M. [R] [Z], qui succombe à la cause, sera condamné aux dépens de la présente instance, conformément à l’article 696 du code de procédure civile.
En revanche, compte tenu de sa situation économique, il n’y a pas lieu de le condamner à une quelconque indemnité sur le fondement de l’article 700 du code de procédure civile.
Selon l’article 514 du code de procédure civile, les décisions de première instance sont de droit exécutoires à titre provisoire à moins que la loi ou la décision rendue n’en dispose autrement.
Toutefois, selon l’article 514-1 du même code, le juge peut écarter l’exécution provisoire de droit, en tout ou partie, s’il estime qu’elle est incompatible avec la nature de l’affaire.

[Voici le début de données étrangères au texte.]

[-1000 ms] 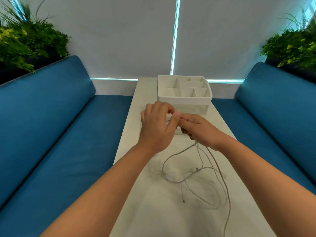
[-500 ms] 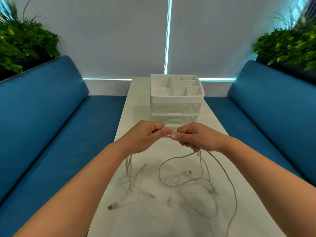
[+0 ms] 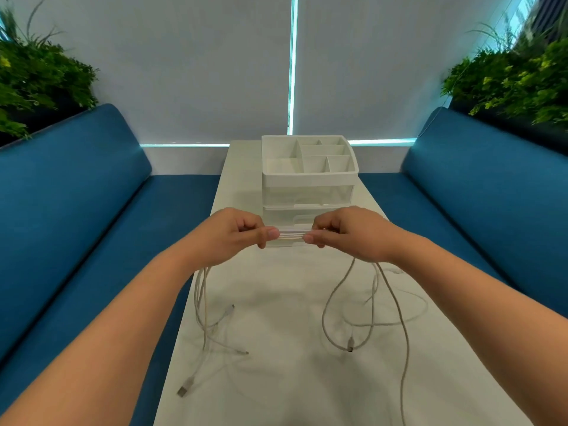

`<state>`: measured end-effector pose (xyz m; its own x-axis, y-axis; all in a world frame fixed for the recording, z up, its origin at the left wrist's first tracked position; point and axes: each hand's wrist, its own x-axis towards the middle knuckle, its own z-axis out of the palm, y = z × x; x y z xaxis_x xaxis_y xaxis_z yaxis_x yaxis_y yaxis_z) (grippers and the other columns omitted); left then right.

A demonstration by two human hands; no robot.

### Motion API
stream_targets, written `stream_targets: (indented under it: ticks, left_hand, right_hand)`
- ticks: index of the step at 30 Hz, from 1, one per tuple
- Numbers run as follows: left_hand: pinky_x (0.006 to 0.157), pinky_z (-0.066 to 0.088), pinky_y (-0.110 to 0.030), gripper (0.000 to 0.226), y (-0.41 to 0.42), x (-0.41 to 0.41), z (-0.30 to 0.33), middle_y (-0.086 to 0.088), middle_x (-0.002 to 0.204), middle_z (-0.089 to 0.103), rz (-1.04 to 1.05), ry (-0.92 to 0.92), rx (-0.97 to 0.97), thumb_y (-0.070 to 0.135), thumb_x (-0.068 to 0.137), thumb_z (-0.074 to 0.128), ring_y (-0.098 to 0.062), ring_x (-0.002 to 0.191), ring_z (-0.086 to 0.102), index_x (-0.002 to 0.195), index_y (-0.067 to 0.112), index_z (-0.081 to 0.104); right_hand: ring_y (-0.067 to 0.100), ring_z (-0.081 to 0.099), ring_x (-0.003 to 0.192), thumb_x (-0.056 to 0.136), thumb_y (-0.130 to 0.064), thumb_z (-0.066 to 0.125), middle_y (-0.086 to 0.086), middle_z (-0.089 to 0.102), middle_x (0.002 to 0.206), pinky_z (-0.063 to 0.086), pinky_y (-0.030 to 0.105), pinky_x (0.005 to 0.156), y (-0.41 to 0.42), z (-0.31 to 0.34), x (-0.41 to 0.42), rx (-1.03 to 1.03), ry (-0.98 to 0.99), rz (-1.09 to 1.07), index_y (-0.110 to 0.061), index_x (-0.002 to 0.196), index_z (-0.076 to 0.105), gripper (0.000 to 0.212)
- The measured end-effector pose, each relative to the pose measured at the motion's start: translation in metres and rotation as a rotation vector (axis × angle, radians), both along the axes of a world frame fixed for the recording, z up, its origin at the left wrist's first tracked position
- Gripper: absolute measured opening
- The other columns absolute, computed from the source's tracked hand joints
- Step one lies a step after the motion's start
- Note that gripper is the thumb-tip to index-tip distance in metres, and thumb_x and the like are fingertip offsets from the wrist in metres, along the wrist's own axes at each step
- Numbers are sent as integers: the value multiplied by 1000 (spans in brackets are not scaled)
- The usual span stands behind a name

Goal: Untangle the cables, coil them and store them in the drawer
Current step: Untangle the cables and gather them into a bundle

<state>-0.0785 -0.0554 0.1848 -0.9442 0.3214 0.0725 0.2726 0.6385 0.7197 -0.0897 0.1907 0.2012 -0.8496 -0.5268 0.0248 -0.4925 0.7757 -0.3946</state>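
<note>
Several white cables (image 3: 291,235) run taut between my two hands above the white table (image 3: 276,379). My left hand (image 3: 233,230) pinches the bundle at its left end, and strands hang from it down to plugs near the table's left edge. My right hand (image 3: 347,232) pinches the right end, from which long loops (image 3: 368,305) trail onto the table. Just beyond my hands stands the white organizer (image 3: 309,170), with open compartments on top and clear drawers (image 3: 307,195) below; the lower drawer front is partly hidden by my hands.
Blue sofa benches (image 3: 76,210) flank the narrow table on both sides. Green plants (image 3: 516,75) sit behind each backrest. A USB plug (image 3: 183,390) lies close to the table's left edge. Window blinds close off the far wall.
My hands have drawn apart sideways, stretching the cables into a straight span between them. The hanging strands have split into a left group and a right group.
</note>
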Motion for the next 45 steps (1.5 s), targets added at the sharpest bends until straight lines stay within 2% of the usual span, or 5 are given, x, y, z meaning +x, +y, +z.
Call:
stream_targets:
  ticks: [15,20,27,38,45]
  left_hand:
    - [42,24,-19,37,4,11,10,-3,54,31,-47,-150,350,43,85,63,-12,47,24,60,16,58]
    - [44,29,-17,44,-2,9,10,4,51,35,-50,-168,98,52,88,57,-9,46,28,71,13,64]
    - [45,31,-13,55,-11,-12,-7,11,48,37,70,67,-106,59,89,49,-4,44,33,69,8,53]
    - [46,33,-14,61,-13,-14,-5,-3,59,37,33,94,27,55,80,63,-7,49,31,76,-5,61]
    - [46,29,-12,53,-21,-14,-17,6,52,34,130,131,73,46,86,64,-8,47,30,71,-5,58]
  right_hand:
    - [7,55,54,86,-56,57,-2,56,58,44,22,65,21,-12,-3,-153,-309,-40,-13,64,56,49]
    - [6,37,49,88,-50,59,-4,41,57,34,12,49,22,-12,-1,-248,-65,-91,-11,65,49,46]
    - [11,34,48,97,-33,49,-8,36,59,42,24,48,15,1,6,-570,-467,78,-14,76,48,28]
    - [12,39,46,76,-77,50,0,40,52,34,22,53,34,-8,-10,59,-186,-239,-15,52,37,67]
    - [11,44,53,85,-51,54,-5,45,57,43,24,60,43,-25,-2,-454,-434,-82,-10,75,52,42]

Il statue, d’office ou à la demande d’une partie, par décision spécialement motivée.
En l’espèce, compte tenu de la mise en place d’un plan d’apurement, il n’y a pas lieu d’écarter l’exécution provisoire de la présente décision.
PAR CES MOTIFS,
La juge des contentieux de la protection, statuant après débats publics, par jugement mis à disposition au greffe, contradictoire et en premier ressort,
CONDAMNE M. [R] [Z] à payer à l’établissement ARCHIPEL HABITAT la somme de 7 606,66 € (sept mille six cent six euros et soixante-six centimes) au titre de l’arriéré locatif arrêté au 11 décembre 2024, avec intérêts au taux légal à compter de l’assignation sur la somme de 6 657,58 € et à compter de la signification de la présente décision pour le surplus,
AUTORISE M. [R] [Z] à se libérer de sa dette en réglant chaque mois pendant 254 mois, en plus du loyer courant, une somme minimale de 30 € (trente euros), la dernière échéance étant majorée du solde de la dette en principal, intérêts et frais,
DIT que le premier règlement devra intervenir dans les dix jours suivant la signification de la présente décision, puis, pour les paiements suivants, en même temps que le loyer, au plus tard le dixième jour de chaque mois, sauf meilleur accord entre les parties,
PRONONCE la résiliation du contrat de bail du 13 avril 2012, uniquement pour le cas où une mensualité, qu’elle soit due au titre du loyer et des charges courants ou de l’arriéré, resterait impayée quinze jours après l’envoi d’une mise en demeure par lettre recommandée avec avis de réception,
Dans l’hypothèse d’une telle résiliation,
CONDAMNE M. [R] [Z] à payer à l’établissement ARCHIPEL HABITAT le solde de la dette locative,
AUTORISE l’établissement ARCHIPEL HABITAT, à défaut de libération spontanée des lieux et dès l’expiration d’un délai de deux mois suivant la délivrance d’un commandement d’avoir à libérer les lieux, à faire procéder à l’expulsion de M. [R] [Z] et à celle de tous occupants de son chef, au besoin avec l’assistance de la force publique,
CONDAMNE M. [R] [Z] à verser à l’établissement ARCHIPEL HABITAT une indemnité d’occupation mensuelle égale au montant des loyers et charges qui auraient été dus en cas de poursuite du bail, et ce, jusqu’à la date de libération effective et définitive des lieux,
Et en toute hypothèse,
DIT n’y avoir lieu d’écarter l’exécution provisoire de droit de la présente décision,
DÉBOUTE l’établissement ARCHIPEL HABITAT de sa demande au titre de l’article 700 du code de procédure civile,
CONDAMNE M. [R] [Z] aux dépens comprenant notamment le coût de l’assignation du 24 juillet 2024.
Ainsi jugé par mise à disposition au greffe le 24 janvier 2025, et signé par la juge et la greffière susnommées.